Customising the screening universe. The default tickers live in
universe.txt(one or more per line,#comments allowed) β edit it to change the default screen with no code changes. By default it's a hand-curated "under-the-radar deep tech" list; you can also type any tickers into the sidebar to override it for a session, or opt into the auto-discovery job below, which regeneratesuniverse.txtfrom a market-wide scan.
make install # slim runtime deps (lexicon sentiment)
make install-ml # + FinBERT + XGBoost (optional, heavyweight)
make install-dev # runtime + pytest/black/isort
make install-warehouse # + duckdb/pyarrow for the discovery job
make run # launch the Streamlit dashboard
make scorer # batch scorer (warms the cache)
make seed # (re)seed the offline sample dataset
make warehouse # build the bulk SEC fundamentals store (needs network)
make discover # scan all filers β promote ranked top-15 (needs network)
make test # offline test-suite (no network)
make lint / make format # black + isort (check / apply)
make docker-up # run via docker compose
make clean # remove caches/build artefactsDependencies are split so the cloud install stays lean; each layer is additive.
| File | Installs | When |
|---|---|---|
requirements.txt |
streamlit, pandas, plotly, yfinance, scikit-learn⦠| always (the only file Streamlit Cloud installs) |
requirements-ml.txt |
transformers, torch, xgboost (~3.9 GB) | optional β real FinBERT + XGBoost locally |
requirements-dev.txt |
pytest, black, isort, pre-commit | tests / contributing |
requirements-warehouse.txt |
duckdb, pyarrow | the optional market-wide discovery job |
35 factors across four groups, each z-normalised within the current universe and combined via configurable sidebar sliders (equal-weight by default).
| Group | Example factors |
|---|---|
| Disruption & Moat | Patent growth rate, R&D intensity, founder-led flag, product moat (manual), culture (manual) |
| Growth & Momentum | 3-yr revenue CAGR, ~5y & ~10y revenue CAGR + full-cycle margin trend (from full SEC XBRL history), gross-margin expansion, price momentum, employee growth, customer-concentration risk |
| Valuation & Inefficiency | EV/Gross-Profit, P/E, P/B, short interest, institutional ownership, insider activity, Piotroski F-score |
| Qualitative Flags | News-headline sentiment (Yahoo + FinBERT), FinBERT controversy score, key-person dependency, regulatory-risk count |
Under-the-radar lens: factors like institutional ownership are oriented so that lower is more attractive β the hallmark of a genuinely overlooked name with room to re-rate.

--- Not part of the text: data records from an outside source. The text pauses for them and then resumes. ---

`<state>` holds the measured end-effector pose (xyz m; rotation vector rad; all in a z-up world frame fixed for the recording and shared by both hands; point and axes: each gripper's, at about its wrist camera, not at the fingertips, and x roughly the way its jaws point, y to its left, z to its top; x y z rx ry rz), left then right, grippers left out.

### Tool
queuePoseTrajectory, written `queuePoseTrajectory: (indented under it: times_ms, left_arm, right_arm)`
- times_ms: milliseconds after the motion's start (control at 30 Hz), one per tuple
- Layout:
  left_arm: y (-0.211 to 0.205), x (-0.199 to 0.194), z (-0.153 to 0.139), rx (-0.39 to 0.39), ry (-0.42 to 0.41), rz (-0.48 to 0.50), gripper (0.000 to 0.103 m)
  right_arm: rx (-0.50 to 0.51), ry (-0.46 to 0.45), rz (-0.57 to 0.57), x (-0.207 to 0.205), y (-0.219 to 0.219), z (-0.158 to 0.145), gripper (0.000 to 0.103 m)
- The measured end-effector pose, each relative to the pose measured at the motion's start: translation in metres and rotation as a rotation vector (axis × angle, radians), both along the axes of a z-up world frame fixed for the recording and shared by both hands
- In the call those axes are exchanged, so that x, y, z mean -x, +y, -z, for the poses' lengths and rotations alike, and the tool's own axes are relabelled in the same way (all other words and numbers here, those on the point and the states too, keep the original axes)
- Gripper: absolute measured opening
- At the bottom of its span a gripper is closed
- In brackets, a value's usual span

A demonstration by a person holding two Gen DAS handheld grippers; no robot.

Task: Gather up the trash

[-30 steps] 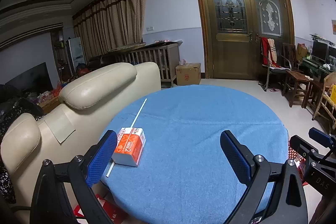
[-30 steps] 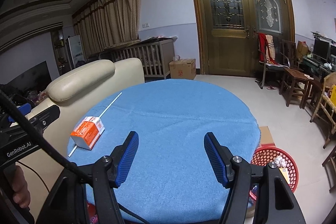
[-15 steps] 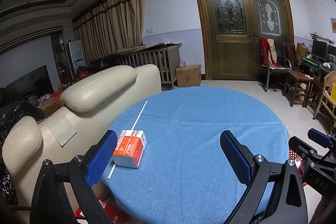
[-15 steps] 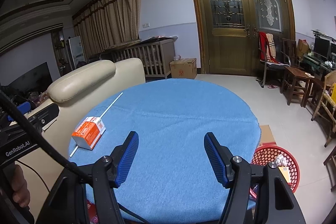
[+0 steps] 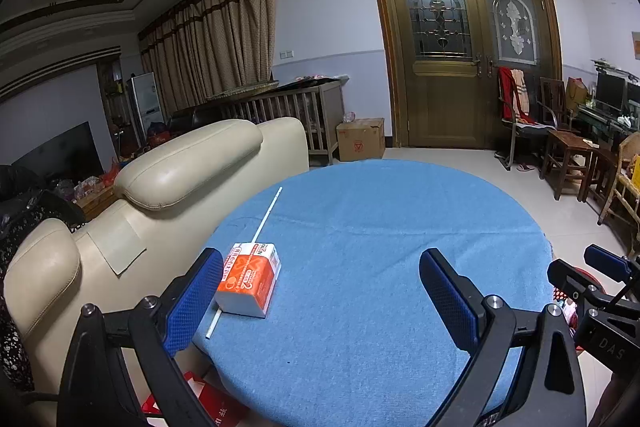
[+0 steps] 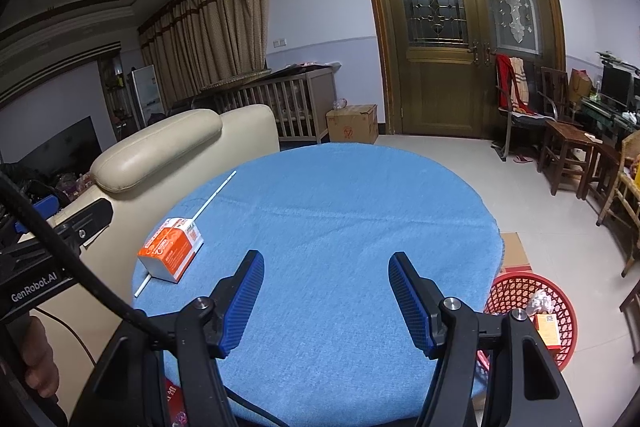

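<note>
Lying near the left edge of the surface, the orange carton rests on a thin white straw — light, crushable, best pinched across its sides. Left claw and right claw are held open, empty.

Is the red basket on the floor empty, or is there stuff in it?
Not empty. The red basket beside the table holds a crumpled wrapper and an orange box.
</note>
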<state>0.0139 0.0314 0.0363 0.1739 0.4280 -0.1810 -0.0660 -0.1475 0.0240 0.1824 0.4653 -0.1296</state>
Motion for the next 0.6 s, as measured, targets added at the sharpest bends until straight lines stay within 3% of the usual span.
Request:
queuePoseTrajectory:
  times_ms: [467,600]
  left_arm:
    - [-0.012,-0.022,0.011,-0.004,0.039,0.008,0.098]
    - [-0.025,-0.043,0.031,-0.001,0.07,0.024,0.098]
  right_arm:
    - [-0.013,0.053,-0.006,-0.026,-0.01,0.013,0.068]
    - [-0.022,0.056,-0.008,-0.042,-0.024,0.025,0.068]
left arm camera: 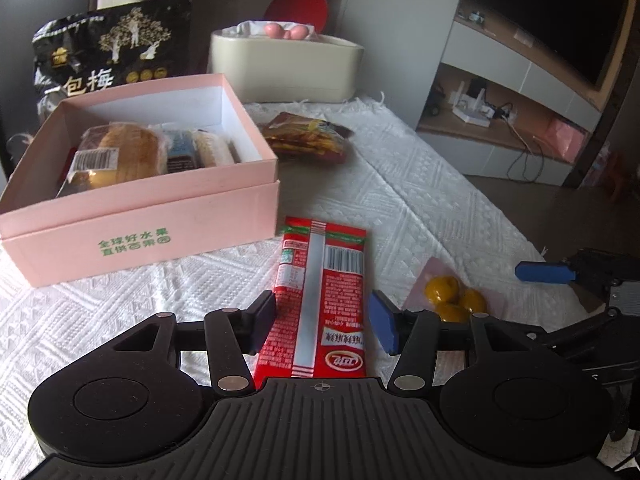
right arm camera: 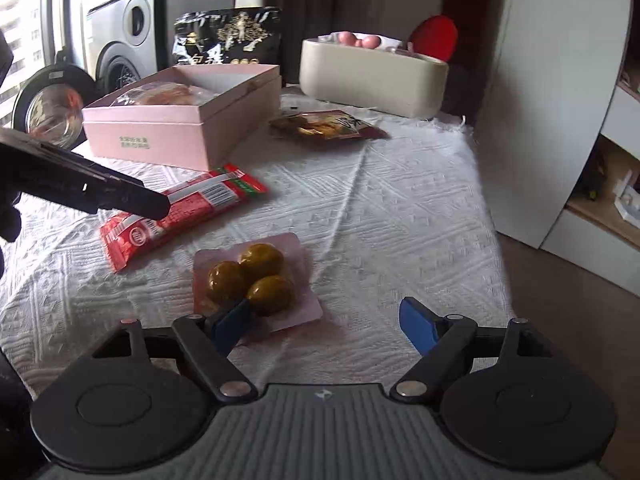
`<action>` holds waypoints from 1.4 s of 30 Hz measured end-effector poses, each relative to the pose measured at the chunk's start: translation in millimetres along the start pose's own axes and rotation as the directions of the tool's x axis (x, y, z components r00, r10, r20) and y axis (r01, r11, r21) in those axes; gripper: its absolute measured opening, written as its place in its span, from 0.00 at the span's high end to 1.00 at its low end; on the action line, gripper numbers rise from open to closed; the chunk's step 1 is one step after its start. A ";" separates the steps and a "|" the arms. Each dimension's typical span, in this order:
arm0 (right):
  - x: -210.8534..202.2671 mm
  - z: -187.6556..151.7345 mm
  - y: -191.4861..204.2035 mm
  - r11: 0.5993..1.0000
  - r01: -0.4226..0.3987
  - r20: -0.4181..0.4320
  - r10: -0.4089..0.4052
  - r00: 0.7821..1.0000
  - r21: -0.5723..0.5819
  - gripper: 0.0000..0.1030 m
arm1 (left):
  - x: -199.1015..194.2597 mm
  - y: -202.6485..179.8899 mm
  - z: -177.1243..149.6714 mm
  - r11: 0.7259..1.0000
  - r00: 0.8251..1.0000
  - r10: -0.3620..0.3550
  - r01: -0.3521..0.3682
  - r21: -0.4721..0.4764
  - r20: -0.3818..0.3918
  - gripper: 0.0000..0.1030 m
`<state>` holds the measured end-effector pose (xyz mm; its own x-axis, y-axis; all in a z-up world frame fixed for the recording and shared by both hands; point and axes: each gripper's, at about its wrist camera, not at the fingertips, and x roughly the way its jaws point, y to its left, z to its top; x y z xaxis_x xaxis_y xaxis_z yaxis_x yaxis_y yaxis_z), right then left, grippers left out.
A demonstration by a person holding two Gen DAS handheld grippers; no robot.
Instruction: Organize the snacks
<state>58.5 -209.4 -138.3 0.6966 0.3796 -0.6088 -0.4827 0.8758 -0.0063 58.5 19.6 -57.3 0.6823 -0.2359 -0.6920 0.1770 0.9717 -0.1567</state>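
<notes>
A long red snack packet lies on the white cloth, also in the right wrist view. My left gripper is open with its fingers on either side of the packet's near end. A clear pack of three yellow-brown balls lies in front of my right gripper, which is open; its left finger overlaps the pack's near edge. The pack also shows in the left wrist view. An open pink box holds bread and other wrapped snacks. A dark red snack bag lies beyond it.
A cream container with pink balls and a large black plum bag stand at the back. The white cloth ends at the table's right edge, with floor and shelving beyond. A round glass object sits at the left.
</notes>
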 end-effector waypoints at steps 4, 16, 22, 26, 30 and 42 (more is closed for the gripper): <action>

- π°οΈ Radar Screen β Plotly scatter of Score vs. Market Cap, coloured by sector, with hover company cards and live filters for sector, market-cap range and score threshold.
- π¬ Deep Dive β financial trajectory, SEC risk-factor excerpt with FinBERT sentiment highlighting, patent timeline + top assignees, a Yahoo Finance news feed with headline-sentiment bars, and a waterfall of the score breakdown.
- β Watchlist β save/remove companies (SQLite), then Check for Changes
to re-score and write a changelog to
watchlist_changes/<ticker>_<date>.txt, with deltas shown inline.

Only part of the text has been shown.